BtZ42 Section 9 (pp 53-60): Jessica wakes
Monte Davis
montedavis49 at gmail.com
Tue May 10 15:14:03 CDT 2016
Hell, it's a recurring trope at least since H.G. Wells' The War of the
Worlds, which quite consciously asked the imperial UK "What if London were
attacked by a force as superior to us as our forces are to the Mahdi's
Fuzzy-Wuzzies in the Sudan?" (and remember that comb in V.!) And what
happens if you bring Kong back from that tropical island as an entertaining
souvenir, and then he breaks his chains?
If you're a world-bestriding empire in the daytime, don't be surprised if
your dreams start ringing changes on the Fall of the Towers.
On Tue, May 10, 2016 at 3:25 PM, <kelber at mindspring.com> wrote:
> I like the link you've made between Jessica's dream and Pointsman's
> child-abducting fantasies.
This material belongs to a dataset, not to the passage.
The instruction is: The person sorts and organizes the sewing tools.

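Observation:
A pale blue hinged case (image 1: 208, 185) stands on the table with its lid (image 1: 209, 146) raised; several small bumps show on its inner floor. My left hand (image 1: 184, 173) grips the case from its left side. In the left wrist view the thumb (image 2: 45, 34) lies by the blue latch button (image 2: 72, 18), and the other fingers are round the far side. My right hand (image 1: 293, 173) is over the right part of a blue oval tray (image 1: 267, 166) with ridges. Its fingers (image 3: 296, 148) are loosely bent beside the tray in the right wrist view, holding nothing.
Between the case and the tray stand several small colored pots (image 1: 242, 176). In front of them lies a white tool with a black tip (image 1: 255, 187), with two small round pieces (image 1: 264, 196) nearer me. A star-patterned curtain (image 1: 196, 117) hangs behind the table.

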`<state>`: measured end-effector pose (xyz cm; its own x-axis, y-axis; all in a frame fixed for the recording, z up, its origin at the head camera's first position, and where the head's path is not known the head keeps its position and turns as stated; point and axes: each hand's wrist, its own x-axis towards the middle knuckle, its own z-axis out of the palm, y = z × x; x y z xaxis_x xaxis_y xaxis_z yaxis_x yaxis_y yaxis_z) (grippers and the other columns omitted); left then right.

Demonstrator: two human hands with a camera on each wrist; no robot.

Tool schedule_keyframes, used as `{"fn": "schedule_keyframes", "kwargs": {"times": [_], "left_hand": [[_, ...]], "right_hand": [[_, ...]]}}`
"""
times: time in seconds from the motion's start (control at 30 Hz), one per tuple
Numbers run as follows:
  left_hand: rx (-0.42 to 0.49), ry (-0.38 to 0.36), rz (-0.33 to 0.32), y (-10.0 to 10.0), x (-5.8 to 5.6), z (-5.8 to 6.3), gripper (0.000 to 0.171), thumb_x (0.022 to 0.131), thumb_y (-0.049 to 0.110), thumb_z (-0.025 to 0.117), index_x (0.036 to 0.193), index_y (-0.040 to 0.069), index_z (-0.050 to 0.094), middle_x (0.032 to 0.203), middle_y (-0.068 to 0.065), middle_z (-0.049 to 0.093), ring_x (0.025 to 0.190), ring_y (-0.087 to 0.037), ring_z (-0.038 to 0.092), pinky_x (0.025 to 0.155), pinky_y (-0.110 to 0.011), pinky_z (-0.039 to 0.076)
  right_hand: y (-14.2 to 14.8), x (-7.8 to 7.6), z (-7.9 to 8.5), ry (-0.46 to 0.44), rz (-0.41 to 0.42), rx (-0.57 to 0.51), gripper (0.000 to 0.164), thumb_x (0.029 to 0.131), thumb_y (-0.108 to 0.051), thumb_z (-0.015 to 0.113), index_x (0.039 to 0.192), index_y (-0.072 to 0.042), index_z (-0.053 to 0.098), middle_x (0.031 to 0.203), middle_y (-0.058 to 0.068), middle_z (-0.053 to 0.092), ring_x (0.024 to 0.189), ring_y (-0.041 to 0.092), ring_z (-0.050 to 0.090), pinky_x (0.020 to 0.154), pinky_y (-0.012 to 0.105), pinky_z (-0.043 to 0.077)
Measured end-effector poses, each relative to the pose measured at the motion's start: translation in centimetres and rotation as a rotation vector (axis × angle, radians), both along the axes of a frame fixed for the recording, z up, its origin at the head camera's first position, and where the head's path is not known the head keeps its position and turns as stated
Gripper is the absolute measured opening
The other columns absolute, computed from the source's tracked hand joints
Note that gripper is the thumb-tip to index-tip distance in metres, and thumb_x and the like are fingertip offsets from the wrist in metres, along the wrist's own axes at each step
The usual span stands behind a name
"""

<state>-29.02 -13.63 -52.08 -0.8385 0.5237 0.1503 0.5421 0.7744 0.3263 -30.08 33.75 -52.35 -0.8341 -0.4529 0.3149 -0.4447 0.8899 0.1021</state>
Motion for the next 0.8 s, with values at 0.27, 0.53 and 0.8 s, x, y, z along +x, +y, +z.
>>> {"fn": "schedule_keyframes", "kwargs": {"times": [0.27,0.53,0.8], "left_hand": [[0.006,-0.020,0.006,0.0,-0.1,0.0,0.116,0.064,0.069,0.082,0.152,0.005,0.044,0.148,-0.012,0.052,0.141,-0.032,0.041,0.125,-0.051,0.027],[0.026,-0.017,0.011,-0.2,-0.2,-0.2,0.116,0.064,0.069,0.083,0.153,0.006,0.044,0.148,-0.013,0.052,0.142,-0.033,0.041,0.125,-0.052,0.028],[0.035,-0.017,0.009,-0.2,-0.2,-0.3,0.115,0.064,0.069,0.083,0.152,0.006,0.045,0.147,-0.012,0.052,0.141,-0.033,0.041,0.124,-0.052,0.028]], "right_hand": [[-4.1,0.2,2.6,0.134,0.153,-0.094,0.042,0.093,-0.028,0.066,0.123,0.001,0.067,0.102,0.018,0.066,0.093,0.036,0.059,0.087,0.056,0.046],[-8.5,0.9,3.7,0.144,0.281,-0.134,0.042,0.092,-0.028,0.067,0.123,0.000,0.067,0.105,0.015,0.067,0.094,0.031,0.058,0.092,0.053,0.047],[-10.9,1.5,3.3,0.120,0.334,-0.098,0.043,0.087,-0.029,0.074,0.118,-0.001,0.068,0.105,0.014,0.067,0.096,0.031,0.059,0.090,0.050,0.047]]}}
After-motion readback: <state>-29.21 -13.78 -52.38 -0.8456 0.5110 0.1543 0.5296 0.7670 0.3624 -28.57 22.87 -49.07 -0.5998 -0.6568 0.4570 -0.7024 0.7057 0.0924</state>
Her dream also reminded me of another scene that
> couldn't have possibly been a gleam in Pynchon's eye at the time he wrote
> this: the scene in ATD of a marauding monster from the North laying waste
> to a city - which seemed directly inspired by 9-11. But maybe it hearkens
> back to this in some way, as a recurring Pynchon trope?
>
> Laura
>
> -----Original Message-----
> From: Monte Davis
> Sent: May 10, 2016 10:58 AM
> To: “pynchon-l at waste.org“
> Subject: BtZ42 Section 9 (pp 53-60): Jessica wakes
>
> This section (early December 20, the longest night of the year) begins and
> ends with V-2 explosions: one that brings Jessica awake, "up to watch
> herself watching the night" as Roger sleeps in their evacuation-zone
> hideaway, and one remembered from some earlier time together in the same
> place. There are interpolated scenes of Roger at The White Visitation,
> talking with Pointsman and with Rev. Paul de la Nuit ("of the Night," heh).
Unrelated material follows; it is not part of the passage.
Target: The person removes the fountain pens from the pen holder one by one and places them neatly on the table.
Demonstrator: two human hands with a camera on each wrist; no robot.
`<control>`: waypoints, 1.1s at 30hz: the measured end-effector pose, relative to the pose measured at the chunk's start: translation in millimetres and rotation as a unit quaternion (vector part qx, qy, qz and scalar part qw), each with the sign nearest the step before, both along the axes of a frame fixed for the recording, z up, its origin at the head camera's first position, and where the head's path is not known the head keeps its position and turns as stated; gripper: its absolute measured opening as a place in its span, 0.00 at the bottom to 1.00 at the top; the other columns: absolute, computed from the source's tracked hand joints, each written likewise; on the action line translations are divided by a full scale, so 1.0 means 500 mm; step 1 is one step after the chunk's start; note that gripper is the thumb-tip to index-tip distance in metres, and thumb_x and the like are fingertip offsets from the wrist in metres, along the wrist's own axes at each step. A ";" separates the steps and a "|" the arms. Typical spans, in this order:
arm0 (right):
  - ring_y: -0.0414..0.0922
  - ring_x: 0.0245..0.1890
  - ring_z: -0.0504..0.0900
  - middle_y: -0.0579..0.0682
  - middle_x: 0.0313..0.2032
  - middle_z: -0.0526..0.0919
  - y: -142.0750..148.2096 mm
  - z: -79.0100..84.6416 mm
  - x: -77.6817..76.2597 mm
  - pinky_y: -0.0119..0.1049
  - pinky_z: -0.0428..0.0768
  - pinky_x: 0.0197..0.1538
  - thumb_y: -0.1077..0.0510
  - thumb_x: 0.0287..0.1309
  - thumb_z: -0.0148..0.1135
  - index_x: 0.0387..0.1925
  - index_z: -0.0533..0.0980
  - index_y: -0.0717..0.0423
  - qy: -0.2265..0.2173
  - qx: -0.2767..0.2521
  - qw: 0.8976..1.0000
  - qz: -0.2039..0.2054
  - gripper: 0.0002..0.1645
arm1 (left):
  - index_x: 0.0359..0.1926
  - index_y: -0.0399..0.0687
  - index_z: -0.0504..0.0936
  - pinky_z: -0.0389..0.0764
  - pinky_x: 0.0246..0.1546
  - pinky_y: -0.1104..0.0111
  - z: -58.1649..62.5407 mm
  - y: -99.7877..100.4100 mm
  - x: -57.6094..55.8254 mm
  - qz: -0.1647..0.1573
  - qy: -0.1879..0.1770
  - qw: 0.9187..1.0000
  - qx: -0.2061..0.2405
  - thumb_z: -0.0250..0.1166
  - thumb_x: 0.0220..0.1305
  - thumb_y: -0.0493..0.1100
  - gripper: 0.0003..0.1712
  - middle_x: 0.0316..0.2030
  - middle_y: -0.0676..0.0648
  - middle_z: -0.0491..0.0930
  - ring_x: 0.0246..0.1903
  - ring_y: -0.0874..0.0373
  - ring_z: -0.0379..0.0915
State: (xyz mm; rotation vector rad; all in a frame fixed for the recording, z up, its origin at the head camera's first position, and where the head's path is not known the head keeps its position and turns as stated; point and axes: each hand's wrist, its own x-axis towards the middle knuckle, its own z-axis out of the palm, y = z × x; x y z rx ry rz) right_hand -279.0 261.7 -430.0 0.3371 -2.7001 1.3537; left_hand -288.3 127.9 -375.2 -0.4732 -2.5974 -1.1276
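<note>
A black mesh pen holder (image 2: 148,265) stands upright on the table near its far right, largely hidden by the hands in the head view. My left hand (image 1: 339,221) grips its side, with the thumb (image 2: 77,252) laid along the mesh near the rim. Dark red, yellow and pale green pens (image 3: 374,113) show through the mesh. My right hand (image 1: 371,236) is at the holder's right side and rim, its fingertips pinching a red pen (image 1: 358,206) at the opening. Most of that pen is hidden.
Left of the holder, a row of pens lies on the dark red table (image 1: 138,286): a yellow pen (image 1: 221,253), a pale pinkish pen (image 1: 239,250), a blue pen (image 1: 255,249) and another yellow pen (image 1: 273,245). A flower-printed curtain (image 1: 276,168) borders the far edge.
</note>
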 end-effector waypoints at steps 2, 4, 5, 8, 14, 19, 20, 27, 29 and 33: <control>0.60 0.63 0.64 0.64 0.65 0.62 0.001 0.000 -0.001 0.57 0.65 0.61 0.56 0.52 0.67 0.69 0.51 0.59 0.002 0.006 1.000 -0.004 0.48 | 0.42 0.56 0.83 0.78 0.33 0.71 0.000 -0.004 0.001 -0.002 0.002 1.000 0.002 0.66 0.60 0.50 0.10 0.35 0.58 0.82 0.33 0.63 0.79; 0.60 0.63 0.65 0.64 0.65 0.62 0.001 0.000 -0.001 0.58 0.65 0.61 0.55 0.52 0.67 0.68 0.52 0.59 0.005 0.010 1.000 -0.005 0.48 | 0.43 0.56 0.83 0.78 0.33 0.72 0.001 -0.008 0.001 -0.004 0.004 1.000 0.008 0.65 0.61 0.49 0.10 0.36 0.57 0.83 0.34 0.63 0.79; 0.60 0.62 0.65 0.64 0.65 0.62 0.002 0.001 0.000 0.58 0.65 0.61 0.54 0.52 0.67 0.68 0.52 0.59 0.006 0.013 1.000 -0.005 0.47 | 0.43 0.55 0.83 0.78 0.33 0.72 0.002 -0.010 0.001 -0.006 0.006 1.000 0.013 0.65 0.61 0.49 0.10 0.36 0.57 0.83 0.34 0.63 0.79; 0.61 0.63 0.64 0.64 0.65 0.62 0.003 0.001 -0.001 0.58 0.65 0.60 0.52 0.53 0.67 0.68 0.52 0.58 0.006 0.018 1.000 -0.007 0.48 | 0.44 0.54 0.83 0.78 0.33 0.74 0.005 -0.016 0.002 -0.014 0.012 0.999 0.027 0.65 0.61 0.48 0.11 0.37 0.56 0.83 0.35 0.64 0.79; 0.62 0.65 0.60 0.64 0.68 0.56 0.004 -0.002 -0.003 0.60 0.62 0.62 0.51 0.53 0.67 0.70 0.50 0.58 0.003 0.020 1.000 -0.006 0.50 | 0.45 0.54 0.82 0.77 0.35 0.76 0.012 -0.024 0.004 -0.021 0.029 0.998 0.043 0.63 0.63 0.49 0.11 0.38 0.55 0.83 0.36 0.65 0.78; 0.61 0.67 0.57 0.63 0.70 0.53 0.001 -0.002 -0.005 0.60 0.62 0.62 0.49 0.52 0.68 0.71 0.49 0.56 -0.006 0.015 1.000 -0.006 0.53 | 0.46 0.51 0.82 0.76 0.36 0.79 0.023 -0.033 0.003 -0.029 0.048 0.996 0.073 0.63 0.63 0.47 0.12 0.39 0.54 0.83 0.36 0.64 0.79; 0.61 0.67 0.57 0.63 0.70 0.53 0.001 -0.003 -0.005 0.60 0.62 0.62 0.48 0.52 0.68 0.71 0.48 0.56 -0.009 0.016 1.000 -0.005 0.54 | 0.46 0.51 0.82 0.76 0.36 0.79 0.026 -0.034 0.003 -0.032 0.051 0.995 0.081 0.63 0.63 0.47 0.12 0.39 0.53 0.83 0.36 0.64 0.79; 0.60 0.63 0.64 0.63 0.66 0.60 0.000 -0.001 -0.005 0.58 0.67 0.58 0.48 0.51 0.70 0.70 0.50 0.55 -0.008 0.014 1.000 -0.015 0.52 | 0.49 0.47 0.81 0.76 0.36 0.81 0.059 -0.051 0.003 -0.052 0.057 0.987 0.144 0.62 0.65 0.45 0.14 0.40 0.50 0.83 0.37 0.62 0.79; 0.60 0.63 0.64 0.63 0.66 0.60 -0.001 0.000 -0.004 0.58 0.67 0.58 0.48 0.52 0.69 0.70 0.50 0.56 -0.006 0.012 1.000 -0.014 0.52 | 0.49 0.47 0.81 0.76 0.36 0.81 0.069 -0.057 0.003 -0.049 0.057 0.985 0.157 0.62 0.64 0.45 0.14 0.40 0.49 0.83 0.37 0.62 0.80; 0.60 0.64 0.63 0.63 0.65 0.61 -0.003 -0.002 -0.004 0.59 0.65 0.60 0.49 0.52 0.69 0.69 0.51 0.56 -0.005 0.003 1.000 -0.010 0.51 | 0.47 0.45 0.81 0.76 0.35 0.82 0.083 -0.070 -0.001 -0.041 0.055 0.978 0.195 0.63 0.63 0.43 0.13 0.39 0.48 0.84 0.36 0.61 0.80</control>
> These cannot be known to Jessica, but mesh with her own memories of
> conversation(s) with Roger about the statistics of V-2 strikes.
>
> Page 53: The opening paragraphs echo the beginning of GR: an urban
> nightmare (see London among others in
> https://en.wikipedia.org/wiki/Big_Smoke), waking, a cigarette and a
> survey of the scene outside. This time, instead of the impersonal fated
> Evacuation, the nightmare is an implied King-Kongish monster (J's "Fay Wray
> look" coming up on p. 57) gathering up girls who are also dolls, their
> open-and-shut counterweighted eyes becoming Jessica's own as the blast
> jolts her awake. Pointsman's midnight stalking and predatory tenderness
> toward children are in the nightmare mix too, of course -- again, not known
> to daylight Jessica but sensed through the creepiness she glimpses in
> person and hears about via Roger.
>
> <http://goog_1386453923>
> http://i.telegraph.co.uk/multimedia/archive/03167/kingkong_3167370b.jpg
>
> The dolls, Jessica's "blind little hand," her stuffed panda, cast her as
> childlike -- but very soon she is mother too, smoking as she tidies up
> Roger's strewn clothes. This switching of relational ages runs through
> everything we see of them together (e.g. how she she sees him in the
> passage beginning "Roger really wants other people to know what he's
> talking about" at 56.37).
>
> "...blackout was lifted weeks and weeks ago... being frisked for cameras
> and binoculars" The last significant German bombing effort in the UK had
> been the "Baby Blitz" (Operation Steinbock) of Jan-May 1944, but as the
> name suggests, that -- and most Luftwaffe bombing since summer 1941 -- had
> been small and ineffectual compared to the original Blitz. Still, blackout
> orders remained in effect for some months, not that the V-weapons cared
> about telltale lights from the ground. And even with Allied armies in
> France since early June 1944, precautions against spies continued on
> transport routes between London and the crucial Channel ports.